50 Seattle Post-Intelligencer
A preachy parable stylized with a touch of John Woo bullet ballet.
50 New York Daily News
Mostly plays like a routine thriller with a classy cast.
50 New York Post
The best thing about Equilibrium is its impressive look. Along with its generally fine cast and some well-choreographed fights, that goes a long way to making the movie watchable -- despite its underlying stupidity.
50 Washington Post
Just because it's a good idea doesn't mean it's easy to do well. Screenwriter-turned-director Kurt Wimmer has a hard time keeping his actors from, well, acting a lot of the time.
40 TV Guide
Flashy, "MATRIX"-style action sequences trump ideas; it's hard not to feel you've just watched a feature-length video game with some really heavy back story.
40 Chicago Reader
This operates at the intellectual level of the old "Star Trek" in its limp last season, and the professed humanism is belied by the extreme violence and Nazi-chic production design (not to mention a voice-over that traces the outlawing of emotion to "the revolutionary precept of the hate crime").
38 Charlotte Observer
It's not only an ultraviolent, ludicrously inconsistent rip-off of Bradbury's idea, but it poisons the well for future efforts.
38 Boston Globe
Equilibrium just happens to be a really bad comic book.
30 Los Angeles Times
An accidental entertainment, Equilibrium is a science-fiction pastiche so lacking in originality that if you stripped away its inspirations there would be precious little left.

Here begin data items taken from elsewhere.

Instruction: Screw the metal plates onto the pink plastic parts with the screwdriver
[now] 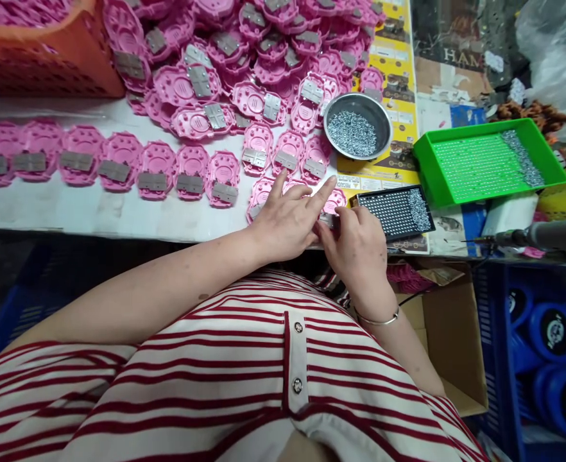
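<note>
My left hand [287, 218] lies with its fingers spread over several pink plastic casings with metal plates, its fingertips reaching between them. Beside it, my right hand [357, 244] has thumb and fingers drawn together at the near edge of a pink casing [335, 200]. A metal plate [328, 220] shows at those fingertips; whatever they pinch is hidden. Another casing [258, 196] sits left of my left hand, partly covered. Just beyond the hands stand more pink casings [287, 149] with plates. Close by my right hand is a black perforated tray [389, 215] with small screws at its right end.
A metal bowl [334, 138] of screws stands behind the black tray. Farther right is a green tray [475, 167], with an electric screwdriver [552, 234] in front. Pink casings [158, 170] line the left, a heap [264, 51] lies behind, and an orange basket [71, 58] stands back left.
</note>
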Demonstrator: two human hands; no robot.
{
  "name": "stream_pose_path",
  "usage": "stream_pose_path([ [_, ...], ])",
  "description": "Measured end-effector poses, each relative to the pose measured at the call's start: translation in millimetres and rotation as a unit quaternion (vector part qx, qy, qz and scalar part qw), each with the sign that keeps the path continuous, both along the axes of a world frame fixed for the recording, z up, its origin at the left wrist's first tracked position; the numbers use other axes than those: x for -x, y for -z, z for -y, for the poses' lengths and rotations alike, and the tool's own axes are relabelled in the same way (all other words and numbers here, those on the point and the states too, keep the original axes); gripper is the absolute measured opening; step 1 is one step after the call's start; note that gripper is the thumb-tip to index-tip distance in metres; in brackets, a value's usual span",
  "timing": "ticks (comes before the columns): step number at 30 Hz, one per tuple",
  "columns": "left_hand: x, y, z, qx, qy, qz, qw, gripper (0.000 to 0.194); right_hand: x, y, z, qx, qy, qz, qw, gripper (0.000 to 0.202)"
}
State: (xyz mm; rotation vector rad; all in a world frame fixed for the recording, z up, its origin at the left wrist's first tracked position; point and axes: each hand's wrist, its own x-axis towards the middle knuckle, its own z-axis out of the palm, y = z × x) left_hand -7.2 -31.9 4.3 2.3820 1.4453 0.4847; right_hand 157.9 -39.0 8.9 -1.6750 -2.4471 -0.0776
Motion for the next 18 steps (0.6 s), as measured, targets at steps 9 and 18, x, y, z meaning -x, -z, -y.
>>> stream_pose_path([
  [9,0.7,-2.3,-0.7,-0.012,-0.005,-0.015,1.000,0.078,5.9,-8.0,-6.5,0.054,-0.001,0.000,0.999,0.031],
  [18,0.4,-4.4,1.2,-0.020,0.000,-0.018,1.000,0.071,5.6,-2.7,-9.1,0.038,0.006,-0.014,0.999,0.023],
])
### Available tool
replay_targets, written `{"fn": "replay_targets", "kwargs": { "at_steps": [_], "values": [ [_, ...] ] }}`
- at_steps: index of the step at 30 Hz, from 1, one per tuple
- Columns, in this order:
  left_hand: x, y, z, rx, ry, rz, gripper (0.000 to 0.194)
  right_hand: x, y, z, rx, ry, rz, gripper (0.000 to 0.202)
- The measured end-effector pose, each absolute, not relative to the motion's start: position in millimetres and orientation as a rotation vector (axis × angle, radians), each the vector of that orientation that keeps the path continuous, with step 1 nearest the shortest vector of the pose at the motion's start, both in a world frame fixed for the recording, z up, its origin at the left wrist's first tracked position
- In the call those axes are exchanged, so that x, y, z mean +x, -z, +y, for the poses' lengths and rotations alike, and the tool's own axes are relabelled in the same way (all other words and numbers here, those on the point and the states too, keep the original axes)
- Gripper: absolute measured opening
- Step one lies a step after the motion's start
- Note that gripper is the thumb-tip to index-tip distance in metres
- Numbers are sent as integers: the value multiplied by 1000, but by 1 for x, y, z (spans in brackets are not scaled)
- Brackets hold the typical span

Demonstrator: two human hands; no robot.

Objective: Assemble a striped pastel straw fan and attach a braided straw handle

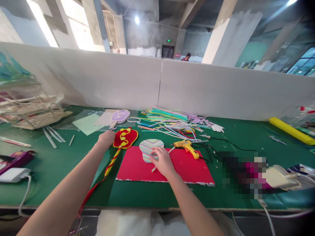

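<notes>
On the red board (189,170) lies a striped pastel fan-shaped piece (150,146). The fingers of my right hand (162,160) rest on its lower right part, bent, with a short pale stem showing below. My left hand (106,139) is at the left edge of a red and yellow fan (126,137) with a twisted handle and red ribbon; its fingers are mostly hidden. A yellow glue gun (188,147) lies on the board's upper right edge.
Pastel strips (167,114) are piled at the back middle, beside a purple fan (120,115). A wire rack (36,108) stands left. Power strip (17,160), white charger (14,174) and yellow bar (291,131) lie at the sides. A person (186,57) is beyond the partition.
</notes>
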State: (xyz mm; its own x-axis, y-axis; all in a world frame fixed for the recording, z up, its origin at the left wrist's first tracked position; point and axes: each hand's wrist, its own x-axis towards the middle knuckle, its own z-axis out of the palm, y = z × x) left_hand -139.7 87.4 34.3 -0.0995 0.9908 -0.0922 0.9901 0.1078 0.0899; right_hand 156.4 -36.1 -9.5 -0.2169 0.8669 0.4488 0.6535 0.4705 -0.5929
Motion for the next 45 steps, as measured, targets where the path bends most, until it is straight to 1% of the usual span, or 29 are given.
{"fn": "replay_targets", "kwargs": {
  "at_steps": [4, 8, 11, 17, 21, 24, 26, 28, 30, 34, 36, 39, 42, 45],
  "values": [
    [-131, -41, 90, 1915, 182, 2311, 35, 157, 11, -36, -1259, -372, -1948, 10],
    [-128, -46, 84, 1960, 143, 2341, 29, 157, 11, -35, -1253, -375, -1937, 9],
    [-129, -52, 80, 2032, 50, 2355, 31, 157, 11, -35, -1250, -371, -1938, 8],
    [-126, -68, 78, 2098, -165, 2447, 29, 157, 9, -35, -1240, -373, -1943, 9],
    [-120, -77, 73, 2075, -400, 2588, 35, 157, 9, -36, -1239, -386, -1939, 8],
    [-114, -83, 71, 2106, -580, 2608, 33, 157, 9, -36, -1225, -400, -1932, 8],
    [-104, -84, 70, 2201, -770, 2481, 30, 157, 8, -35, -1216, -423, -1891, 11],
    [-86, -81, 66, 2334, -964, 2189, 27, 158, 6, -33, -1204, -459, -1791, 16],
    [-59, -75, 57, 2412, -1050, 1940, 25, 159, 2, -31, -1168, -570, -1626, 21],
    [1, -59, 23, 2472, -992, 1483, 22, 163, -5, -25, -1037, -1066, -1189, 35],
    [24, -52, 6, 2484, -933, 1308, 21, 164, -5, -22, -956, -1218, -997, 38],
    [40, -46, -8, 2487, -902, 1207, 22, 166, -2, -19, -865, -1240, -855, 31],
    [38, -47, -8, 2528, -826, 1165, 22, 168, 0, -16, -877, -1189, -806, 31],
    [24, -54, -1, 2521, -761, 1230, 24, 176, 0, -13, -921, -1119, -685, 32]
  ]
}}
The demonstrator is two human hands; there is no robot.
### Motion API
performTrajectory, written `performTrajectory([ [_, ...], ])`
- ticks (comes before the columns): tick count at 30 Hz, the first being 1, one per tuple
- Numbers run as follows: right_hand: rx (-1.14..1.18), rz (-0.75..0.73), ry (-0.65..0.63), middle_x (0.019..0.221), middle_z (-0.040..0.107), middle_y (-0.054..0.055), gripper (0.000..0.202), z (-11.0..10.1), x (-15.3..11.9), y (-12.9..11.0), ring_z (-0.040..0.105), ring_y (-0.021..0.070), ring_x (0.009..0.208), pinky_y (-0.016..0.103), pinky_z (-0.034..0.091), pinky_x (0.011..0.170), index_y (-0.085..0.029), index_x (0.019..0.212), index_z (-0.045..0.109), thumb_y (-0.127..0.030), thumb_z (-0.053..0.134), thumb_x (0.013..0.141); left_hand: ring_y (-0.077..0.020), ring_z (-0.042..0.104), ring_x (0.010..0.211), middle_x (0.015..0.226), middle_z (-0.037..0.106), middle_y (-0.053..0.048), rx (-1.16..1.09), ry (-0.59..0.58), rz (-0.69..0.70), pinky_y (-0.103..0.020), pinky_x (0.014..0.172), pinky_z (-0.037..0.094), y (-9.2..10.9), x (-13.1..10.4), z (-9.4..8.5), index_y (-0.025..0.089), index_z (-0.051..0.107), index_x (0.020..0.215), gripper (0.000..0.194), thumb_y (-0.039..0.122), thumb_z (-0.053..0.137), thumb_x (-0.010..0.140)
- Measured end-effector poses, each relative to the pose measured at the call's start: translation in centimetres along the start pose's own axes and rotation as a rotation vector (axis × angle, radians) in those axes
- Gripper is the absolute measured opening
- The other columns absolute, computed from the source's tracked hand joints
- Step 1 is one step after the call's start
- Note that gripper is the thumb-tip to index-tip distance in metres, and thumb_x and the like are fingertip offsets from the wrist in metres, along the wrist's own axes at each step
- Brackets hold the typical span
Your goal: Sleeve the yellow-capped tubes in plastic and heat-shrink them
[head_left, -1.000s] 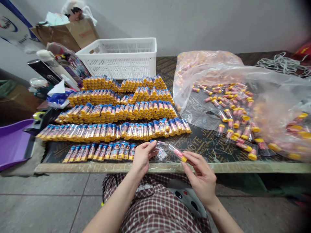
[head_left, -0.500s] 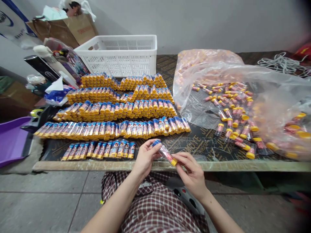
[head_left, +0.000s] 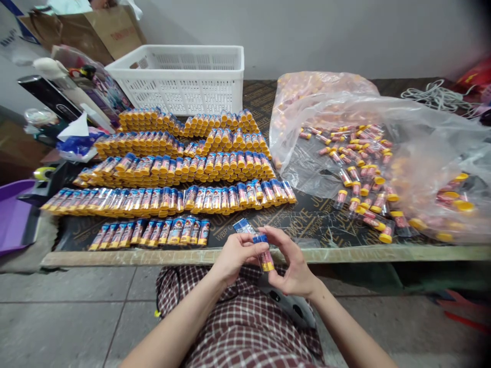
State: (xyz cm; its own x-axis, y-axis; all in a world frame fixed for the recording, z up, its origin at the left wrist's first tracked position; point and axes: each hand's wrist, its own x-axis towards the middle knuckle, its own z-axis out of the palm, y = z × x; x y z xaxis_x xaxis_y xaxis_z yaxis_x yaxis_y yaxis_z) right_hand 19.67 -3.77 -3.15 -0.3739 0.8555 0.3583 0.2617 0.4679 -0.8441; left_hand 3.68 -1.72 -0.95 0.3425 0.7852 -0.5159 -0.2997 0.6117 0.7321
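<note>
Between my hands, over the table's front edge, is a small clear tube with a blue cap on top, a yellow base and pinkish contents. My left hand pinches it near the blue cap. My right hand curves around its right side, fingertips at the cap and thumb near the base. A blue printed wrapper shows just behind my left fingers, partly hidden by them. To the left lies a short row of labelled tubes, with longer stacked rows behind it.
A white plastic crate stands at the back. On the right, unwrapped tubes spill from a clear plastic bag. White cord lies at the back right. A purple dustpan, bottles and a cardboard bag are at the left.
The tube has turned from slanted to nearly upright and moved slightly lower. My right hand has shifted from its yellow end to around its side. The blue wrapper has come into view behind my left hand.
</note>
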Motion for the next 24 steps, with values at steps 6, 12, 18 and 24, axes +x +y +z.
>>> performTrajectory([
  [6,0.047,-0.002,0.034,0.133,0.046,0.010,0.083,0.4,0.0,-0.1,0.048,0.0273,0.120,0.043,0.043,0.100,-0.025,0.137,0.031,-0.006,0.050,0.058,-0.0088,0.058,0.054,0.063,0.065,-0.002,-0.035,0.006,0.005,-0.020,0.054,0.046,0.0,-0.1,-0.1,0.011,0.068,0.076,0.035,0.031,0.082,0.052],
  [12,0.092,-0.011,0.049,0.132,0.046,0.009,0.083,1.2,0.3,0.2,0.050,0.0272,0.118,0.043,0.045,0.099,-0.025,0.137,0.032,-0.003,0.051,0.059,-0.0088,0.058,0.054,0.062,0.065,-0.002,-0.056,0.046,0.032,-0.019,0.053,0.045,-0.2,-0.4,-0.7,0.011,0.067,0.075,0.035,0.031,0.082,0.051],
  [18,0.123,-0.023,-0.011,0.141,0.037,0.010,0.083,1.9,1.6,-0.1,0.046,0.0280,0.123,0.048,0.039,0.103,-0.028,0.141,0.022,-0.007,0.055,0.068,-0.0107,0.059,0.052,0.062,0.066,-0.002,-0.044,0.118,0.093,-0.023,0.055,0.047,1.0,-1.3,-1.4,0.012,0.066,0.073,0.037,0.035,0.082,0.049],
  [24,0.063,-0.010,0.156,0.150,0.022,0.007,0.081,-1.0,1.9,0.9,0.039,0.0323,0.128,0.056,0.032,0.105,-0.035,0.142,0.017,-0.021,0.060,0.075,-0.0144,0.058,0.050,0.055,0.064,-0.002,0.527,0.663,0.366,-0.025,0.052,0.044,6.0,-3.6,-9.8,0.015,0.061,0.065,0.033,0.039,0.079,0.050],
])
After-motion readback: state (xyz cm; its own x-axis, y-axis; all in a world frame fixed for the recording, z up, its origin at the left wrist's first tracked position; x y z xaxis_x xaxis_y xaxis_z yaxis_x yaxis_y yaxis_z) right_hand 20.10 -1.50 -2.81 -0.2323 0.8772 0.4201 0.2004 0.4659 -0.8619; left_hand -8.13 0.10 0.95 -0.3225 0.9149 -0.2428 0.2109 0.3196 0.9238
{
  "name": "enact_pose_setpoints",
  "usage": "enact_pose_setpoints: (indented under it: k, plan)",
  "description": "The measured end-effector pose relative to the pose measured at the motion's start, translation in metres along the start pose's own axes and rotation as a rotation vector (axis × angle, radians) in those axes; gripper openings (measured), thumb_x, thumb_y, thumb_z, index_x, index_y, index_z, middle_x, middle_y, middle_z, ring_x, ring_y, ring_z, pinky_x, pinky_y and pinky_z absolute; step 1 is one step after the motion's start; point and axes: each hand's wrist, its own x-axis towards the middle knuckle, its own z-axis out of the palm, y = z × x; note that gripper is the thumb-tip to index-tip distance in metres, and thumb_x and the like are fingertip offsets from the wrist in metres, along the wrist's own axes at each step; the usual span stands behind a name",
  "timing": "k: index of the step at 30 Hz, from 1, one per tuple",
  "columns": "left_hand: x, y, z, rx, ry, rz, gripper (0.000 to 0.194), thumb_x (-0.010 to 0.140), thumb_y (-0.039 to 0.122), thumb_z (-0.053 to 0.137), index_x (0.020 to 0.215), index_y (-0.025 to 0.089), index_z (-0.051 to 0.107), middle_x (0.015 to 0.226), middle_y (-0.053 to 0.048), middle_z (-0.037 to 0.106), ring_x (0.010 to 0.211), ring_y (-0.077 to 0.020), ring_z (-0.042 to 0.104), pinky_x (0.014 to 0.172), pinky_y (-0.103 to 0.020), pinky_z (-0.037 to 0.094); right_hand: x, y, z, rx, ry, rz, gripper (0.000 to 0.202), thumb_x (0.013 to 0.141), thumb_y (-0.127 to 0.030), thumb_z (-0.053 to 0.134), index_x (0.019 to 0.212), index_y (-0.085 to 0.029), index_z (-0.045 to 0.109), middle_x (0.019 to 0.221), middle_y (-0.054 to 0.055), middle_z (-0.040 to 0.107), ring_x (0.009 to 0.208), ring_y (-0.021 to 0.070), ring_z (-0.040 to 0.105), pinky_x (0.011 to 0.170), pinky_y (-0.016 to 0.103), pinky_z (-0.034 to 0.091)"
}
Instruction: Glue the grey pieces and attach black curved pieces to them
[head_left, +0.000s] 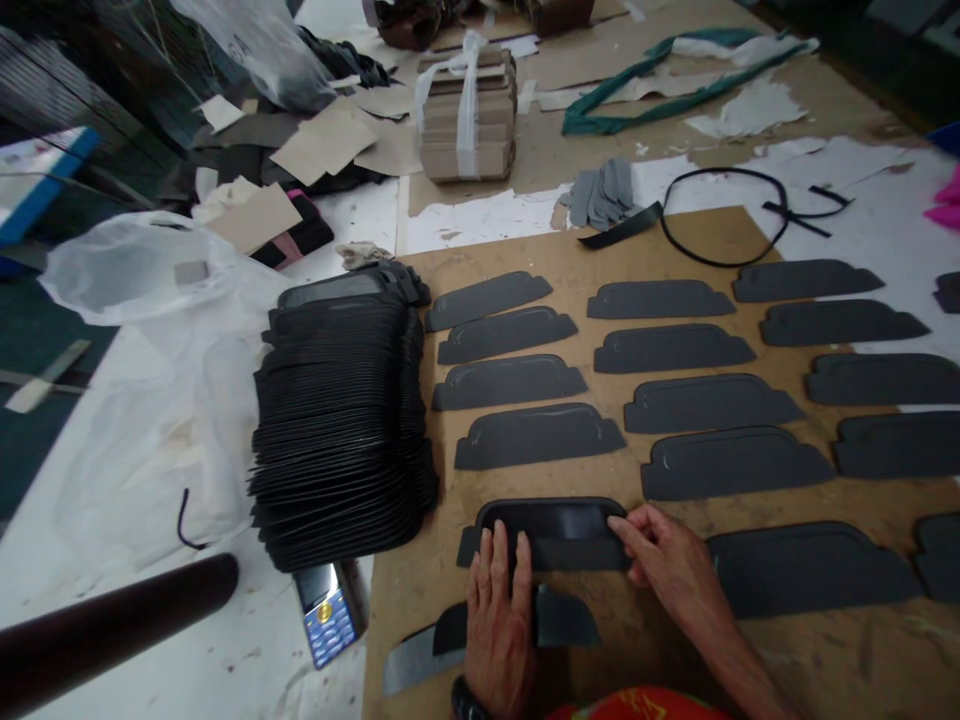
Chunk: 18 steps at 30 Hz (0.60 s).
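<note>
A dark shaped piece (pixel 555 553) lies on the brown board (pixel 405 600), with a glossy black strip (pixel 562 517) along its upper part. My left hand (pixel 501 610) rests flat on the left part of both, fingers stretched out. At their right end, my right hand (pixel 664 555) pinches the edge of the strip between thumb and forefinger. Beneath and beside my left hand lie loose glossy black pieces (pixel 564 618) and a grey one (pixel 420 660). Rows of similar dark shaped pieces (pixel 540 436) lie flat beyond my hands.
A long stack of black pieces (pixel 337 430) stands left of the board, near a blue phone (pixel 326 615). A dark rounded bar (pixel 120 625) juts in at lower left. Plastic bags (pixel 172 400), a tied brown bundle (pixel 469 120) and a black cord loop (pixel 724 262) lie around.
</note>
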Motion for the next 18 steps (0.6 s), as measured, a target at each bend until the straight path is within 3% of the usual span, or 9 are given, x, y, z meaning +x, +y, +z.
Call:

25 San Francisco Chronicle
Super- violent, super-serious and super-stupid.
25 Baltimore Sun
Equilibrium doesn't tread softly on our dreams; it tramples them.
20 Variety
Misses with its blowhard treatment of a silly, obvious script. Results might hazard "Battlefield Earth" comparison if new pic were a tad more fun.
20 Film Threat David Grove
Since Equilibrium shamelessly rips off every Orwellian science fiction thriller in film history, what other reason is there besides sheer desperation for the film to be so stupidly violent?
10 Village Voice
As this clueless, bulimic debacle madly regurgitates ideas and iconography from Lang to the brothers Wachowski, Leni Riefenstahl to L. Ron Hubbard, Ray Bradbury to Susan Faludi, it's not just Bale who has a hard time keeping a straight face.
10 Washington Post
Equilibrium is like a remake of "1984" by someone who's seen "The Matrix" 25 times while eating Twinkies and doing methamphetamines.
0 The New York Times
If someone left "1984," "Fahrenheit 451," "Brave New World," "Gattaca" and the Sylvester Stallone potboilers "Judge Dredd" and "Demolition Man" out in the sun and threw the runny glop onto a movie screen, it would still be a better picture than Equilibrium, a movie that could be stupider only if it were longer.